__ABOUT THIS TASK__. Each line below needs to be restated word for word.

__THE DATA__.

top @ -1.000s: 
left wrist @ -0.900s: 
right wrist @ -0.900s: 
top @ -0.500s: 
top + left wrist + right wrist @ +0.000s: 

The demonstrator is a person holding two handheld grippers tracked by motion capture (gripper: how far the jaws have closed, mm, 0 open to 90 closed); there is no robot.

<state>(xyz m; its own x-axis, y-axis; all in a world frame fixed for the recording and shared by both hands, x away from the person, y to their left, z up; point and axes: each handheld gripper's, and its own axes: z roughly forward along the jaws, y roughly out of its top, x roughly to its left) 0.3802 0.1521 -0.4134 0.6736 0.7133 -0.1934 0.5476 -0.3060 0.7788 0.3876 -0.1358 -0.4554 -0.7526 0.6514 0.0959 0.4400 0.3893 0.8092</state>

__EXERCISE OUTPUT__.
top @ -1.000s: 
left wrist @ -0.900s: 
right wrist @ -0.900s: 
top @ -0.500s: 
top + left wrist + right wrist @ +0.000s: 

The demonstrator is a person holding two handheld grippers tracked by motion capture (gripper: how far the jaws have closed, mm, 0 open to 90 closed); there is no robot.

<state>(xyz m; its own x-axis, y-axis; all in a world frame fixed for the recording and shared by both hands, x away from the person, y to their left, z up; point and axes: each handheld gripper's, and its own axes: z roughly forward along the jaws, y roughly out of its top, x roughly to its left) 0.3802 0.1521 -0.4134 0.6736 0.7133 -0.1934 0.5476 -0.3060 0.7788 0.3876 -0.1358 -0.4554 -0.7526 0.6514 0.0959 0.4400 0.3893 0.8092</state>

This finishes the response to the exercise.